Second, if we exclude top line official National Bureau of Statistics data, there is simply no evidence of rapid service or consumption growth in the Chinese economy.  I want to be clear on this point that service growth does not appear as weak as product output, however, most evidence indicates it is only growing in the low to mid-single digits.  I have already addressed certain areas like transportation and telecoms which, using year-over-year year-to-date growth, are experiencing weak growth.  Telecom services appear to be suffering small declines with provider revenue mirroring this change.  Transportation and freight appear to be essentially flat, though due to methodological changes in data counting, which have never been explained publicly, passenger numbers between 2013 and 2014 dropped significantly.  Consequently, while we cannot extrapolate further than one year, the year-over-year and year-to-date passenger numbers are flat and are comparable.

Most recently, I have downloaded data  related to medical and health services.  If the supposed boom in services is happening, it certainly isn’t happening in Chinese healthcare.  Visits to medical institutions, hospitals, and primary medical facilities are growing at 2.98 percent, 5.40 percent, and 1.56 percent respectively.  If Chinese consumers are going to consume a higher level of health services or consume health products, it is an absolute pre-requisite that their visits to health institutions increase.  Furthermore, while I did not test for this econometrically, given the continued aging of the Chinese population, a small increase in visits to health care providers is expected.

Medicine output, both western and Chinese, tells a similar story, with a caveat.  Traditional Chinese medicine’s year-to-date total monthly output is down 15.1 percent, though this decline is due largely to slowing production in July and August.  Through June traditional Chinese medicine output was essentially flat registering a minuscule 0.59 percent increase.  While the year to date number for raw chemical medicine output at the end of August was a distinctly more robust 17.5 percent, this number comes with a significant caveat.  For some reason, this number goes through large intra-year swings.  If I reported the number as of June, it would come in at a much more moderate 3.8 percent.  Looking back over the past few years in this category, it is prone to large intra-year swings that will move between significant YTD increases and then back to small declines.  It is likely that the 17.5 percent growth will not continue for the rest of the year.

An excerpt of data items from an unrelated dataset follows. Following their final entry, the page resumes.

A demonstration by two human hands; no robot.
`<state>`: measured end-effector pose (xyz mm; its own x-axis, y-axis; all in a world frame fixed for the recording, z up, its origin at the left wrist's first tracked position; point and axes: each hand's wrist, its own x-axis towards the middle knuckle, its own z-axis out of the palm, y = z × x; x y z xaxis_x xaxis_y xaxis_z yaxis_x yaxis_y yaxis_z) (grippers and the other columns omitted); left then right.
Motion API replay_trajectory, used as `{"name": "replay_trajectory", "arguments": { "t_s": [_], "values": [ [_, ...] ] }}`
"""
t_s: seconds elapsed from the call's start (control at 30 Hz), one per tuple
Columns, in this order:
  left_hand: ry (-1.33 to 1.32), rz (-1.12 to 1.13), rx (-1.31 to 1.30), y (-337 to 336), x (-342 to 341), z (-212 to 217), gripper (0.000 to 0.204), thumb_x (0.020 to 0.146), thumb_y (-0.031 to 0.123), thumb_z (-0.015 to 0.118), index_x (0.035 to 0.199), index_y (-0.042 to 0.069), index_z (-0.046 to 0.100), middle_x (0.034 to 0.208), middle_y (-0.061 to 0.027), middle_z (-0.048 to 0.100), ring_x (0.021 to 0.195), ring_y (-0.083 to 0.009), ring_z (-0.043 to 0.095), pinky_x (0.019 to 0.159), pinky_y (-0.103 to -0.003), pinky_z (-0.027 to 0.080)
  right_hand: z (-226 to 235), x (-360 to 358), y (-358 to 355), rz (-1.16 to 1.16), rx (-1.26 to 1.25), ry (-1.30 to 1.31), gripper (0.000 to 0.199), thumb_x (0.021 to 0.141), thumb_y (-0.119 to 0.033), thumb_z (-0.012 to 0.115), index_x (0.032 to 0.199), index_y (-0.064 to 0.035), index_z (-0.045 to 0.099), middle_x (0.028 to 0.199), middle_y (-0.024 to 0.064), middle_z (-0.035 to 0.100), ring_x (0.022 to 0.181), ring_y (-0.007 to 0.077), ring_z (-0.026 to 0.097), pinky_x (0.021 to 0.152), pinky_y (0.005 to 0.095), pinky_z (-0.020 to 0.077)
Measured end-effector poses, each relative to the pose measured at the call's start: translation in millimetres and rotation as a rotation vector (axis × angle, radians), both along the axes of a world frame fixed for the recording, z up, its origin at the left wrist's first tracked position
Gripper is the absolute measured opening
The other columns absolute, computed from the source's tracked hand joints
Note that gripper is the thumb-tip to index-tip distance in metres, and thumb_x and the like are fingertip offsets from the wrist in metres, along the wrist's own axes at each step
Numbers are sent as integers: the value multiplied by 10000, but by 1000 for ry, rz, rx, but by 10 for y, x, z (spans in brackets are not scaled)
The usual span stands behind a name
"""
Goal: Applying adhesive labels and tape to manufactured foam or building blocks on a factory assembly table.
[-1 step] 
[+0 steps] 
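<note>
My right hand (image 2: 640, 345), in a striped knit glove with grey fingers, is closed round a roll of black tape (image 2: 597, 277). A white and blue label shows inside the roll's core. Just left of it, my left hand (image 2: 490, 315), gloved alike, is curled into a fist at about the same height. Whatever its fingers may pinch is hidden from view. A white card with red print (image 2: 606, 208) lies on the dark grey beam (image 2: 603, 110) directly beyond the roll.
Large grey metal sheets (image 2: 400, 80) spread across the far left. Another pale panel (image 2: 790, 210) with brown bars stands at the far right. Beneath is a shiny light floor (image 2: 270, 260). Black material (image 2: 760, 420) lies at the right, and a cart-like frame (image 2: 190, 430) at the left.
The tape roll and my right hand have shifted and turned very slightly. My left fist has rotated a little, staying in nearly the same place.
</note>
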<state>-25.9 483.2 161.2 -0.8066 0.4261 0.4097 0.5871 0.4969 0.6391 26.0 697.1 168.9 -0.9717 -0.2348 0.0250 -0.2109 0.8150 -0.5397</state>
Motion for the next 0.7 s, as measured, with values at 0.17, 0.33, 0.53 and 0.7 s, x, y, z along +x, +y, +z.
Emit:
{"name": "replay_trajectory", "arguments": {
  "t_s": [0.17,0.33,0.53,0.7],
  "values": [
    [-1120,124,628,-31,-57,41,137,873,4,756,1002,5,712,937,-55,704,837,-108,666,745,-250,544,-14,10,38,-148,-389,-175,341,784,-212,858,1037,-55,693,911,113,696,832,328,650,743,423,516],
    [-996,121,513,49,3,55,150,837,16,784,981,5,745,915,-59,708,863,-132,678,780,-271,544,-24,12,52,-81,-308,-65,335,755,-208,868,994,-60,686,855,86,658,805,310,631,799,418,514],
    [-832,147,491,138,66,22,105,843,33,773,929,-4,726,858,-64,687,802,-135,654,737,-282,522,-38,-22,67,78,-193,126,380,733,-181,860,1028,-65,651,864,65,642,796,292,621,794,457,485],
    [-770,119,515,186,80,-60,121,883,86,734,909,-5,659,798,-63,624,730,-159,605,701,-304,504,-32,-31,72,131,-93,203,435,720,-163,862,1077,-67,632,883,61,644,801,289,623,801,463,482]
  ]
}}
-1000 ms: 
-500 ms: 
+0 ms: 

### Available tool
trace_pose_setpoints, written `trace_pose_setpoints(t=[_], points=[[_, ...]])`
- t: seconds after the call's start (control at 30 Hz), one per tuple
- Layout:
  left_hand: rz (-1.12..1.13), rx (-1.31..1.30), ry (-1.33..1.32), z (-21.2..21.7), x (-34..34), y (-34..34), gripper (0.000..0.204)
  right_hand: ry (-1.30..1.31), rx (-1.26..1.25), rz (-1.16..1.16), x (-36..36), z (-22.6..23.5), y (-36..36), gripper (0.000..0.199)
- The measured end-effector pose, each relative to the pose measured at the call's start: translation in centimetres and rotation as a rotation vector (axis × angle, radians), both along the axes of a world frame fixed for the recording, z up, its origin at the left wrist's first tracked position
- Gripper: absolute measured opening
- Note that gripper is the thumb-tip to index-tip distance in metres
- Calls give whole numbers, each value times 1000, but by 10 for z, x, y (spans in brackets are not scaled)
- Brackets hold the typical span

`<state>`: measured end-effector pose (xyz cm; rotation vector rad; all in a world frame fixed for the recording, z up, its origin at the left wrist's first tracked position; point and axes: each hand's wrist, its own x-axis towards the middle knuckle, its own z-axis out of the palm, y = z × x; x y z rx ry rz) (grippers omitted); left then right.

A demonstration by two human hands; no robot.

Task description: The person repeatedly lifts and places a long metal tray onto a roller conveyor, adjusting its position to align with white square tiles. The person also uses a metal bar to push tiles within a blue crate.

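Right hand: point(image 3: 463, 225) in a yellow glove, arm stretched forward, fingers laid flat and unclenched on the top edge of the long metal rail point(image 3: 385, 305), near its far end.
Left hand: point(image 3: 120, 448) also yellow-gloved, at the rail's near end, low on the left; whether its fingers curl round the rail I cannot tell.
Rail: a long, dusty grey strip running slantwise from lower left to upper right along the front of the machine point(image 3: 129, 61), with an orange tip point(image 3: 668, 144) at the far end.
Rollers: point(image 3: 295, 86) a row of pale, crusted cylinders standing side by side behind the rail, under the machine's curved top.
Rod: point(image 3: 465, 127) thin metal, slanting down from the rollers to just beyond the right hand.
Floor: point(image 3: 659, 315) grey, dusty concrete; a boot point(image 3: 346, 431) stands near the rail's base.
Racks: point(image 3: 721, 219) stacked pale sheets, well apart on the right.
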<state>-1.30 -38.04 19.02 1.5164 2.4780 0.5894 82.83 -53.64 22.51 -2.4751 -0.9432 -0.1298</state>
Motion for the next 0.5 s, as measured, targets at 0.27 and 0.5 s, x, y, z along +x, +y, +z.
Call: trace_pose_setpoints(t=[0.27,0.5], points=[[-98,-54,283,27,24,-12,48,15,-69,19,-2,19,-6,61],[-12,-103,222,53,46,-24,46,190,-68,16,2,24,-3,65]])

If health services consumption is going to rise we should see higher numbers of hospitals, medical institutions, and primary medical facilities.  It defies logic that health care service utilization would rise but visits and basic medicine use would grow slowly or fall.  Correlated with that, we would expect to see increased primary and Chinese medicine consumption.  While neither visits nor basic medicine growth is negative, neither are they robust, even in the mid to high single digit range, with the noted caveat about the August spike in raw chemical medicine.  Low to mid single digit growth in specific health services that would be a comprehensive indicator and consumption that would be strongly correlated with higher health service usage, simple do not indicate the growth necessary to rebalance the economy.

Third, perma-pandas are confronting the laws of mathematics in attempting to defend the increasingly elusive 7 percent.  Let’s take a slightly stylized version of the Chinese economy.  Assume they have a 50/50 split between production and services,  which isn’t exact but close enough for our purposes.  Now let’s assume that production is growing at 2 percent.  It is hard to find any output growing that fast, much less all output, but let’s assume that for the moment.  For the remaining 50 percent of the economy to push total GDP growth to 7 percent, that would require the service sector in aggregate to grow at, in our somewhat simplified version of the Chinese economy, a total of 12 percent.  So far, if we exclude top line NBSC data, I haven’t been able to find any service sector growing at double digits much less the entire service sector using key metrics.  I am not the brightest guy around but I struggle to see how health service provision and consumption can increase in double digits when visits and medicines are growing so much slower.  I fail to see how telecom services can positively contribute to service sector growth when virtually all its components are negative.  Service and consumption need to grow significantly faster than 7 percent to push the entire economy up to 7 percent given the acknowledged slowdown in output and it simply is not merely a flesh wound.

I want to note on specific caveat about the data I am producing as I go through various sectors of the Chinese economy focusing on consumption and services.  The metrics I am using, such as hospital room and primary health care institution visits, are imperfect metrics in the sense that are not perfect substitutes for their respective components of GDP in health care service provision.  However, they absolutely should be closely correlated with the respective components of GDP.  Telecom service provider revenue is again an imperfect measure of telecom services GDP, but when the official statistics claim 23 percent growth and service providers are declaring flat revenue, this raises serious questions.

I will continue to search for data in various service industries however, having covered transportation, hotel and catering, telecommunications, and now health care services, the granular industry level data simply does not support the story of rapid service sector growth in China. Despite repeating it over and over, there is simply no underlying evidence that service sector growth is rapid enough to make up the difference in flat production output to turn China into a 7 percent GDP growth country.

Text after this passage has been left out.